Ce panneau de bienvenue controversé qui accueille les visiteurs à l’entrée de l’hôtel de ville de Montréal, faut-il le rappeler, ne fait clairement pas l’unanimité. Tant s’en faut. La seule femme qui apparait sur ce panneau insipide étant une femme voilée, le malaise est immense et l’indignation, elle, bien réelle. Devons-nous également réitérer, pour la énième fois, que l’image de « la femme voilée », devenue malheureusement le symbole de la « diversité » à tout prix et d’un multiculturalisme fédéraliste canadien apparemment réussi, est en réalité une très mauvaise idée. 

Non seulement les vêtements religieux en général sont incompatibles avec le féminisme (qui vise l’égalité des sexes et l’émancipation des droits des femmes partout sur la planète), mais ces interminables représentations visuelles de « la femme voilée », qui se multiplient partout dans l’espace public québécois, ne font que normaliser, voire banaliser un instrument d’oppression utilisé contre les femmes, et que des millions de femmes dénoncent déjà à travers le monde – soulignons au passage, entre autres exemples, la militante iranienne Narges Mohammadi, Prix Nobel de la paix 2023, emprisonnée dans son pays en raison de son courageux combat contre le voile obligatoire pour les femmes et contre la peine de mort en Iran.

Bon nombre de citoyennes et de citoyens, femmes et hommes, ainsi que diverses associations et organisations, pour des motifs féministes, laïques ou autres, ont déjà exprimé leur opposition et leur mécontentement face à l’utilisation de cette image de femme voilée par la Ville de Montréal. Plusieurs d’entre nous sommes en réalité outrés de voir que le voile islamique est de nouveau utilisé, mis de l’avant, voire célébré, alors que nous avons pourtant choisi, comme peuple, de vivre dans une société laïque et égalitaire au Québec. En plus d’être une image hautement illogique et inconséquente avec nos propres valeurs et choix de société, la majorité des femmes, montréalaises comme québécoises, ne se reconnaissent aucunement dans cette représentation religieuse, sexiste et réductrice des femmes. 

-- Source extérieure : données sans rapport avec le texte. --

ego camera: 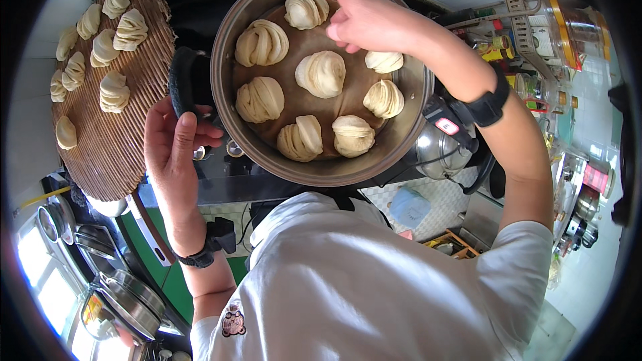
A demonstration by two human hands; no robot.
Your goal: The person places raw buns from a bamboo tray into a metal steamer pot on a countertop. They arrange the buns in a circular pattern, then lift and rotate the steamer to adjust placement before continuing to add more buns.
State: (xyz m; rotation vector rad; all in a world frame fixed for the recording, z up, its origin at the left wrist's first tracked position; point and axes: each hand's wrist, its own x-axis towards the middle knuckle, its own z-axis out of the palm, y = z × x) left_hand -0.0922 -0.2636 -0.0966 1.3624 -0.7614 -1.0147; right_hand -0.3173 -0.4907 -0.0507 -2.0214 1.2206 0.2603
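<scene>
A wide metal steamer pot (323, 179) stands before me with several layered, twisted dough buns in it, one of them at the middle (321, 74). My left hand (178, 145) is at the pot's dark side handle (182, 80), its thumb and fingers around the lower end. My right hand (361, 20) reaches over the pot's far right part, between an upper bun (307, 11) and a partly covered bun (384, 61). Its index finger points out and the others are bent; I see no bun in it. More twisted buns (114, 92) lie on a round ribbed board (100, 135) at the left.
A metal kettle (441, 148) stands close to the pot's lower right. A knife or cleaver handle (149, 228) juts out below the board. Jars and bottles (539, 90) fill a rack at the right; metal pans (130, 301) stand at the lower left. Tiled wall lies behind.
</scene>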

Ainsi donc, Madame Valérie Plante, avant de quitter la mairie de Montréal, pourriez-vous s’il vous plait être « la femme de la situation », avec votre rire contagieux, votre colonne vertébrale et vos précieuses gonades, et retirer une fois pour toutes ce ridicule panneau de bienvenue misogyne et discriminatoire qui célèbre la subordination des femmes ? À l’avance, on vous remercie.

-----

Photos : Sylvie Marchand, Le panneau de bienvenue faisant la promotion de la soumission des femmes à l’hôtel de ville de Montréal, 25 oct. 2024.

***

À lire : Des mises en garde venues de France (Le Devoir, 26 oct. 2024)

« Il en veut aussi à une certaine gauche qui aurait oublié ses origines et ses valeurs et qui refuse de condamner ce qu’hier encore elle aurait condamné. Il écrit : "On assiste (à un) grand retournement idéologique (...) qui amène les féministes à défendre le voile islamique, symbole d’infériorité des femmes et autres billevesées cautionnées par d’ardents universitaires (...). Et les prétendus héritiers de Jaurès abandonnent le drapeau de la laïcité." »

***

** AJOUT (28 oct. 2024) - Bonne nouvelle ! Lors de son passage à l'émission Tout le monde en parle, hier soir, la mairesse Valérie Plante a annoncé que ce panneau sexiste sera sous peu retiré : L'affiche représentant une femme voilée sera retirée (La Presse, 28 oct. 2024)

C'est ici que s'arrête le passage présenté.